Béatrice MOLLE-HARAN

Un procès politique dans l’Europe du XXIe siècle

Béatrice Molle-Haran. © Sylvain SENCRISTO
Béatrice Molle-Haran. © Sylvain SENCRISTO

Rébellion, sédition, désobéissance à l’autorité, malversation de fonds publics. Autant de chefs d’accusations éminemment politiques lancés envers les douze politiques et responsables d’associations civiles catalans, comparaissant depuis mardi devant le Tribunal suprême à Madrid. Neuf d’entre eux sont emprisonnés depuis plus d’une année pour avoir organisé de manière pacifique le 1er octobre 2017 un referendum d’autodétermination, suivi d’une déclaration unilatérale d’indépendance le 27 octobre 2017. Un processus que les responsables catalans avaient promis de mettre en place pendant leur campagne électorale régionale en 2015, après des élections victorieuses pour les indépendantistes, et un sérieux revers pour les partis centralistes espagnols.

La question aujourd’hui n’est pas de savoir si l’on est pour ou contre la revendication d’indépendance portée par une majorité de catalans, la question est de savoir si la Justice pénale et les incarcérations dans ce genre d’affaire doivent se substituer à la politique et à la négociation. Rappelons la décision du tribunal constitutionnel espagnol, en 2010, de rejeter plusieurs articles clés de l’Estatut catalan concernant notamment la fiscalité, statut négocié sous la présidence du socialiste Zapatero, adopté par le congrès des députés en 2006 puis, la même année, par référendum en Catalogne. C’est le Parti populaire de Rajoy qui avait obtenu l’annulation de ces articles. Un triste épisode faisant fi de la volonté démocratique exprimée par les urnes, ayant comme effet une adhésion de plus en plus forte des Catalans en faveur de l’indépendance.

En Europe, la thèse véhiculée par l’exécutif espagnol concernant les indépendantistes catalans est caricaturale, les comparant à des nationalistes égoïstes et riches souhaitant payer moins d’impôts à Madrid. Faisant abstraction du fait que la Catalogne a subi elle aussi de plein fouet la crise économique et les conséquences de la bulle immobilière. Le mouvement indépendantiste catalan est divers, droite, gauche alternative, centre, républicains mais, à l’heure de l’exercice du droit à l’autodétermination, l’union entre ces différentes tendances s’est réalisée.
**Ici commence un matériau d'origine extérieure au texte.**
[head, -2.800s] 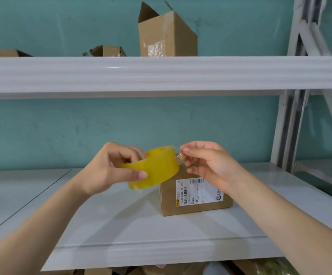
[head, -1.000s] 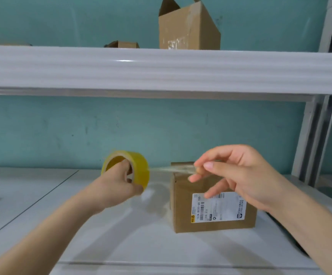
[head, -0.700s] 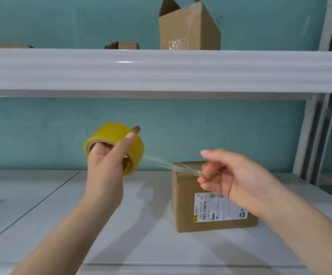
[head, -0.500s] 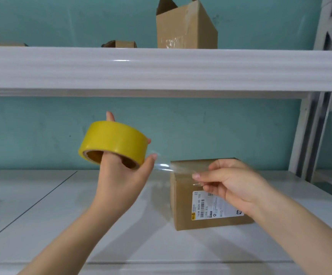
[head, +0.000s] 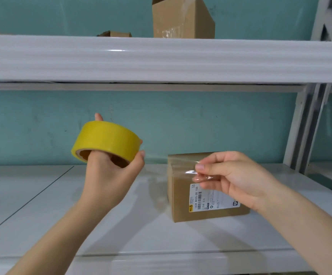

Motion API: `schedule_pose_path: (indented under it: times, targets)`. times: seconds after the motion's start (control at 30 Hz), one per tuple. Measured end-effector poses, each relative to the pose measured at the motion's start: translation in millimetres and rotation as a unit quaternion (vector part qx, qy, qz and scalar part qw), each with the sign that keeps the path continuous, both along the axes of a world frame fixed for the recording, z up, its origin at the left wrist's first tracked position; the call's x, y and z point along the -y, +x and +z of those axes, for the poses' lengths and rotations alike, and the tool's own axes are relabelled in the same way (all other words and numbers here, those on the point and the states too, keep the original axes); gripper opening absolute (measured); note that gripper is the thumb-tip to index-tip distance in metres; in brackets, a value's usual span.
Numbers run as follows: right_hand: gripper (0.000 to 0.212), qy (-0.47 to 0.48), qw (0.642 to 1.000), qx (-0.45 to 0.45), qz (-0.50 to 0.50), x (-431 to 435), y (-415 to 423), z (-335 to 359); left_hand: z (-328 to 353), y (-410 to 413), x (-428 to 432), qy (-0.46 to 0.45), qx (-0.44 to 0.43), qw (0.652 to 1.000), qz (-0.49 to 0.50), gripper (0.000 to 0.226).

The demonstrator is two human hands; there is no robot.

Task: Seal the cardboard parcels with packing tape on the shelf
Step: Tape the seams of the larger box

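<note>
The cardboard parcel point(head: 181, 197) stands on the lower white shelf point(head: 141, 225), right of centre and near the back wall, with its top flaps closed. Its front face carries a white label point(head: 210, 197), turned so that the print runs upward. The readable text is "163A 8020-00 155", with "8020" repeated further right. The label also bears a barcode, a small yellow-and-black mark at its lower left corner and a round logo at its lower right. The remaining print is too small to read.

A clear strip of tape point(head: 161, 165) runs from the yellow tape roll point(head: 107, 138) to the upper front edge of the parcel. Whether the strip touches the cardboard cannot be told.

The right hand point(head: 234, 179) is in front of the parcel's upper right part. Its thumb and forefinger are closed together on the free end of the strip.

The left hand point(head: 107, 175) holds the roll up, left of the parcel and clear of the shelf. Its fingers pass through the core, and the thumb is clamped against the outer face.

The upper shelf point(head: 161, 60) spans the whole view. On it stand a tall open box point(head: 183, 18) with patches of clear tape, and a low box point(head: 114, 34) to its left. A white upright point(head: 304, 126) rises at the right. The wall point(head: 200, 120) is teal.
</note>
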State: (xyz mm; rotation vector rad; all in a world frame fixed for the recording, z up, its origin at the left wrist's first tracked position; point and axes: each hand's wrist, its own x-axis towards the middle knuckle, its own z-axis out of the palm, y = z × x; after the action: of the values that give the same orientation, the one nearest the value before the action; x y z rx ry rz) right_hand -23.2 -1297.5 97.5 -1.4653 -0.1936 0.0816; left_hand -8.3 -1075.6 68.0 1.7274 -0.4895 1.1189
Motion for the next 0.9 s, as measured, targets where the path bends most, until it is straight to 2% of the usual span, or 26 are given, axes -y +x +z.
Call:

C’est donc l’enjeu de ce procès, suivi par 600 journalistes du monde entier, faire connaître la réalité de ce pays, car il concerne en premier lieu l’Europe politique. Silencieuse. Se bornant à répéter qu’il s’agit d’un problème interne espagnol. Les précautions furent moindres concernant l’ex-Yougoslavie, la Slovénie ou l’Ecosse. Force est de constater qu’à part les eurodéputés verts et l’eurodéputée communiste Marie-Pierre Vieu déclarant à propos des prévenus catalans que “l'Union européenne ne peut rester silencieuse, leur liberté est notre liberté”, peu de voix s’élèvent contre cette procédure inique et d’un autre temps. Signe d’espoir malgré tout, la justice allemande comme la justice belge ont refusé d’extrader Carles Puigdemont, le dirigeant catalan exilé.

A l’heure où des vents mauvais soufflent en Autriche, Hongrie, Pologne et Italie, il est inquiétant de noter que le parti espagnol se portant partie civile dans ce procès est le parti Vox clairement identifié à l’extrême de la droite. L’Europe reste étonnament silencieuse face à cette montée de l’extrémisme de droite. Une période agitée s’annonce. D’ores et déjà, des élections générales anticipées auront lieu dans l’Etat espagnol, après la décision des indépendantistes catalans (17 au total) de ne pas voter à Madrid le budget du socialiste Pedro Sanchez. Un dialogue ténu s’était pourtant noué entre lui et les indépendantistes, rompu avant l’ouverture du procès. Un dialogue urgemment nécessaire.